# WHAT THE TASK ASKS
Transcribe exactly each line of the entries, from the opening line to the line with "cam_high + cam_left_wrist", with both of those lines included.

--------

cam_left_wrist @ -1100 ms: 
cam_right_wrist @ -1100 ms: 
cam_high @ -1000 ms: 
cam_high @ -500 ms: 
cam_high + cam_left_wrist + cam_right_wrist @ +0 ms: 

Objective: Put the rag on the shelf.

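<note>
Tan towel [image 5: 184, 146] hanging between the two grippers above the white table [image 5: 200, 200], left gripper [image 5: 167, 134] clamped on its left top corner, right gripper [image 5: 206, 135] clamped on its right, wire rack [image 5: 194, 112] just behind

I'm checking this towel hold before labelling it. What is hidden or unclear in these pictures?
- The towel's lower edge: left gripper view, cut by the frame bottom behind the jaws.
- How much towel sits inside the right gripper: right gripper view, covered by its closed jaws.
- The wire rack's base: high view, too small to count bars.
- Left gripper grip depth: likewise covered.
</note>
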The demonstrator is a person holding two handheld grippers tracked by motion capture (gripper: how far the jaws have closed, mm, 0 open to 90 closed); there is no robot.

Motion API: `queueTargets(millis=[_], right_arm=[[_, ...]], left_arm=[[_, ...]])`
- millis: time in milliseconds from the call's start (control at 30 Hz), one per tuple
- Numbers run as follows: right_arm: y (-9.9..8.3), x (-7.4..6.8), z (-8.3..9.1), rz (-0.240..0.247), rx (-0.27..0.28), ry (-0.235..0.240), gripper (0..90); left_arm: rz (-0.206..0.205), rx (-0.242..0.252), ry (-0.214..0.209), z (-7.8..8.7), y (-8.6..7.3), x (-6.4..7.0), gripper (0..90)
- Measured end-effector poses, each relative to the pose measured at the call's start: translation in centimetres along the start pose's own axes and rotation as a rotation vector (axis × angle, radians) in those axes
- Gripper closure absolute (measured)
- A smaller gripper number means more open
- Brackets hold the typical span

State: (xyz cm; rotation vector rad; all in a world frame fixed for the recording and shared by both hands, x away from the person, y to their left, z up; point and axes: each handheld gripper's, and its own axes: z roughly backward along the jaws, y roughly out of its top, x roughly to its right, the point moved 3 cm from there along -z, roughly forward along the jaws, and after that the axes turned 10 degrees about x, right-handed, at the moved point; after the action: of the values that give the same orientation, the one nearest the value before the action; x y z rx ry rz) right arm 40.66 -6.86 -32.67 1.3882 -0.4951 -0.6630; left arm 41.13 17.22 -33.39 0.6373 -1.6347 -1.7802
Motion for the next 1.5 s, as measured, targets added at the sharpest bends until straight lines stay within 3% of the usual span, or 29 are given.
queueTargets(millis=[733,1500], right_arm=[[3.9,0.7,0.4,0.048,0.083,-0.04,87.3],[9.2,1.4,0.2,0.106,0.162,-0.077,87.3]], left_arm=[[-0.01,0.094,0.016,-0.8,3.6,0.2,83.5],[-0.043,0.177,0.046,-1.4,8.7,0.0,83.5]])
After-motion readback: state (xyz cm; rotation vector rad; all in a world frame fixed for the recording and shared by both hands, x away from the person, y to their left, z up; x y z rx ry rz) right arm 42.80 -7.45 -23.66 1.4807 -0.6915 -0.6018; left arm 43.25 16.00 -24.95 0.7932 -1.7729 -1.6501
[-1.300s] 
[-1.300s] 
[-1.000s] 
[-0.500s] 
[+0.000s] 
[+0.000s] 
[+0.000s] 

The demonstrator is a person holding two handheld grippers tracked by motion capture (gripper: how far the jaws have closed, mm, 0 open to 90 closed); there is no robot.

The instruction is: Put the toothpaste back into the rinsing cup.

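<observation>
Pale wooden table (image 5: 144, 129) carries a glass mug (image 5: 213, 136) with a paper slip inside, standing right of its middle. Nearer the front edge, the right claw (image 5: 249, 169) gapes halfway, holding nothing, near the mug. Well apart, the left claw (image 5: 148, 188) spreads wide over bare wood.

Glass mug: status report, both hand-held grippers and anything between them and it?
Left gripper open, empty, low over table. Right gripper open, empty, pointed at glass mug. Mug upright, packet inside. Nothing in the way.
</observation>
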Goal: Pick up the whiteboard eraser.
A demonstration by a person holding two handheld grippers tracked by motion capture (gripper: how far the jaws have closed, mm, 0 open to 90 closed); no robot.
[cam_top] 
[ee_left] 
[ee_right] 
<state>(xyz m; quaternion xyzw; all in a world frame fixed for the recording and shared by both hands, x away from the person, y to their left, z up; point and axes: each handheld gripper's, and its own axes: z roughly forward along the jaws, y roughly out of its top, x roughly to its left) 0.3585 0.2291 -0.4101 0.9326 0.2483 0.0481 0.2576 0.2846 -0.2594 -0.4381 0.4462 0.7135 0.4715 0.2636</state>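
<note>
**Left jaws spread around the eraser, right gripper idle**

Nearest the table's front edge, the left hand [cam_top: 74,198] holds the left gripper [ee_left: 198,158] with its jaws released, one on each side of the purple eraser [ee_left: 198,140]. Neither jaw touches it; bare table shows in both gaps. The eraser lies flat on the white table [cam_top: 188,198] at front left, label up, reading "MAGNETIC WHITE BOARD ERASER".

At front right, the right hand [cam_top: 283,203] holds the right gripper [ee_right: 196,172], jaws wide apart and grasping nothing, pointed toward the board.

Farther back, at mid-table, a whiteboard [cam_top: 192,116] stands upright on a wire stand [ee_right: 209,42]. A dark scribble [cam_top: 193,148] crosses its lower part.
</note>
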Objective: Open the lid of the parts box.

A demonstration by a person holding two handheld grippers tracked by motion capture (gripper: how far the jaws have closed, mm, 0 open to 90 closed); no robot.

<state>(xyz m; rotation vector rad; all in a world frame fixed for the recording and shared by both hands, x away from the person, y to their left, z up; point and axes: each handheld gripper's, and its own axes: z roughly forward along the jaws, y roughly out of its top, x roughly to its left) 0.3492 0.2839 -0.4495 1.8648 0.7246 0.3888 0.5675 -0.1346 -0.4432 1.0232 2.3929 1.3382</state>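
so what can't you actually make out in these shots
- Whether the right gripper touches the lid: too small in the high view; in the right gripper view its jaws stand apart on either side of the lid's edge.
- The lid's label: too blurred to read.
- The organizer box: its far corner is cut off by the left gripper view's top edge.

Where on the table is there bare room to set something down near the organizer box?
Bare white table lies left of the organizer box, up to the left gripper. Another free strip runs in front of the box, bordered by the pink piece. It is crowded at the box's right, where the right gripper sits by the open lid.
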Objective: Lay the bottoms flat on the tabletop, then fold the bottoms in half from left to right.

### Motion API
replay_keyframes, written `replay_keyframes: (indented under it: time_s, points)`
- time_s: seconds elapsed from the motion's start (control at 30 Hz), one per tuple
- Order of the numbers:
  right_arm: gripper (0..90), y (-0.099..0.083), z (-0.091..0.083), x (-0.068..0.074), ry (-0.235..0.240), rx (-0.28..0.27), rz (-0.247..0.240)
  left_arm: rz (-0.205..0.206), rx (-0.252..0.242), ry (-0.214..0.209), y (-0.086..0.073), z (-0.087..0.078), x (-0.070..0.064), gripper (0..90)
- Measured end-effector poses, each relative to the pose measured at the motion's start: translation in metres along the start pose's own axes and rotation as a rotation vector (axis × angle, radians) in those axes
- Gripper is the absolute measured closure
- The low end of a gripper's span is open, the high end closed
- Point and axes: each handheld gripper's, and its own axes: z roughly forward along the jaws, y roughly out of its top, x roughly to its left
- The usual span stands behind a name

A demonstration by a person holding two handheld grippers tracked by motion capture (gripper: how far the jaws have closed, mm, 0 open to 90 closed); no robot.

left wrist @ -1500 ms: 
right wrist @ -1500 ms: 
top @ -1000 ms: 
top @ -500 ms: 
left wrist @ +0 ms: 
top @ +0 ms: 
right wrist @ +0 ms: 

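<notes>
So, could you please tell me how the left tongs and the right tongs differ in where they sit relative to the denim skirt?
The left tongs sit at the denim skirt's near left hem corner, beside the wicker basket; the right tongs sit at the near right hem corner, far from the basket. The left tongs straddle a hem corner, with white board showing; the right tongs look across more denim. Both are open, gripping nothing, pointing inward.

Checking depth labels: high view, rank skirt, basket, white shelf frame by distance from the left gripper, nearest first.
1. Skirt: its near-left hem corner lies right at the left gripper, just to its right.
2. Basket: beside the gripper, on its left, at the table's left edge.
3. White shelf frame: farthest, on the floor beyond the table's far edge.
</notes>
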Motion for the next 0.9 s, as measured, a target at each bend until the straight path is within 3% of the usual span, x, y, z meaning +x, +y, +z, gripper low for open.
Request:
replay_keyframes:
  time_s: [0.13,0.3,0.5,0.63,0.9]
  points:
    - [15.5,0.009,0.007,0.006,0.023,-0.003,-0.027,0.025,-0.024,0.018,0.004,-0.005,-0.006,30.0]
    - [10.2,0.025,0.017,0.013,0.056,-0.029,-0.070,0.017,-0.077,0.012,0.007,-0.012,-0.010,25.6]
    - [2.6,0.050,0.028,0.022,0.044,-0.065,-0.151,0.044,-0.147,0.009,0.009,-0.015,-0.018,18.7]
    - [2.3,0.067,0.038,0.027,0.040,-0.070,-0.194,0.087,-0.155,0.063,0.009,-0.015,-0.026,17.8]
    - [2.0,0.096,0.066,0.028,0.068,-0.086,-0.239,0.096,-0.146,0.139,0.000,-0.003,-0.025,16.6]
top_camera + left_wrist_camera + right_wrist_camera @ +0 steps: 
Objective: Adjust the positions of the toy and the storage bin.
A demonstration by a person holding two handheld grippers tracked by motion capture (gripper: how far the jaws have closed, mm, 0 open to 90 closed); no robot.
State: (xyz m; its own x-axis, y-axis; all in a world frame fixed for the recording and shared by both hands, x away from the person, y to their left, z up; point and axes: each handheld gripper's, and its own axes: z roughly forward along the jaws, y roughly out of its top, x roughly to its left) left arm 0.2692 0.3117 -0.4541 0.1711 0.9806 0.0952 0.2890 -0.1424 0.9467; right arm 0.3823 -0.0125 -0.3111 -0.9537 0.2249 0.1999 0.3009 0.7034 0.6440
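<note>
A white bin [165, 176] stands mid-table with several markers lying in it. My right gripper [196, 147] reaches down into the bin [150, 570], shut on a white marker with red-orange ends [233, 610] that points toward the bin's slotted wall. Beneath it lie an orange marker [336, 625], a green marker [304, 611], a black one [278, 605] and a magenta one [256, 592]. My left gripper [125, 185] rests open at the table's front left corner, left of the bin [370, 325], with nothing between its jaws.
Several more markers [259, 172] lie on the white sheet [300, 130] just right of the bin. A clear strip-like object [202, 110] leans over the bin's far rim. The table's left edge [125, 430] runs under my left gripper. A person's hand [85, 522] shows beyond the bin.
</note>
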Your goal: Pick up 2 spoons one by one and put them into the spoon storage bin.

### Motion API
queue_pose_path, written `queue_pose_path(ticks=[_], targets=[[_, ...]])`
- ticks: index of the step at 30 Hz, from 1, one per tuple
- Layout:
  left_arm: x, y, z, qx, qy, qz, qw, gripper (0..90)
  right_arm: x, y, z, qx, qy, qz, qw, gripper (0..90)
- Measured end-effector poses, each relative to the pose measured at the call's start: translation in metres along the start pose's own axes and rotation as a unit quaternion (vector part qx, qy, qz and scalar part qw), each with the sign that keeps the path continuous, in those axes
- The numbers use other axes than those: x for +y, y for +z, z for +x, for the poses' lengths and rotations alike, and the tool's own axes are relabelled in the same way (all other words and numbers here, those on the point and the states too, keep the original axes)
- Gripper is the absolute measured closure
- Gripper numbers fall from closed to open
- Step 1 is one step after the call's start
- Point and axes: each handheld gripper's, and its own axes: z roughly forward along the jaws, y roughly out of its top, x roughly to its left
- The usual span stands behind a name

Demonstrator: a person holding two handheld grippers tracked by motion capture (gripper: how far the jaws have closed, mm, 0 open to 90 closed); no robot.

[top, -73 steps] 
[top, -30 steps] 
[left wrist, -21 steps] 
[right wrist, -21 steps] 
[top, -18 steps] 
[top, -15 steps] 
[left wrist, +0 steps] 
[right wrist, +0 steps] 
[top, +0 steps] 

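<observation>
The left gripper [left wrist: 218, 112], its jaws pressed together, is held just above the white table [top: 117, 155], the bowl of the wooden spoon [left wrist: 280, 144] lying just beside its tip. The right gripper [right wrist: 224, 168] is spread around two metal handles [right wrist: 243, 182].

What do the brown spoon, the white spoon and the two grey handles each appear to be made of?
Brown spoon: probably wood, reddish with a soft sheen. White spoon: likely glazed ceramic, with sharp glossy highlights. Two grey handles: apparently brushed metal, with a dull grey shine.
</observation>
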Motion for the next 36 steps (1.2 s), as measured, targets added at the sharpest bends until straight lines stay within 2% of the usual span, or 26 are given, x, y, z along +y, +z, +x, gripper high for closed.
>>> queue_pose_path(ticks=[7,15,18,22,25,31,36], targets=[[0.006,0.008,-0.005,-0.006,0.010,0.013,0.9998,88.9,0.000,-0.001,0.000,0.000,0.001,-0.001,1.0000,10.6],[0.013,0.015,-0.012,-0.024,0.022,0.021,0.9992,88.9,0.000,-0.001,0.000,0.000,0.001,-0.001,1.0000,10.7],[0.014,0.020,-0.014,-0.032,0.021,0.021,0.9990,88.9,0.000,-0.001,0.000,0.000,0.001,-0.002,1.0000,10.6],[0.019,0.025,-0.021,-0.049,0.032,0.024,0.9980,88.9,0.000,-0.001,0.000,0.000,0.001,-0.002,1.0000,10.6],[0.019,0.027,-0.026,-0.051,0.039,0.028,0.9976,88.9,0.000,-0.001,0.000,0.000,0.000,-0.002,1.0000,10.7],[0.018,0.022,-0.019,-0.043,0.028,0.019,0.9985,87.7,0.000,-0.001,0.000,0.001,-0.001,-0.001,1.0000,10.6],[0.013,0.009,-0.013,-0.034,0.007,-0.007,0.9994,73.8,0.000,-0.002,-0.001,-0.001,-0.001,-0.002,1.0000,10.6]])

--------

# TASK RESPONSE
cam_left_wrist @ -1100 ms: 
cam_right_wrist @ -1100 ms: 
cam_high @ -1000 ms: 
cam_high @ -500 ms: 
cam_high + cam_left_wrist + cam_right_wrist @ +0 ms: 

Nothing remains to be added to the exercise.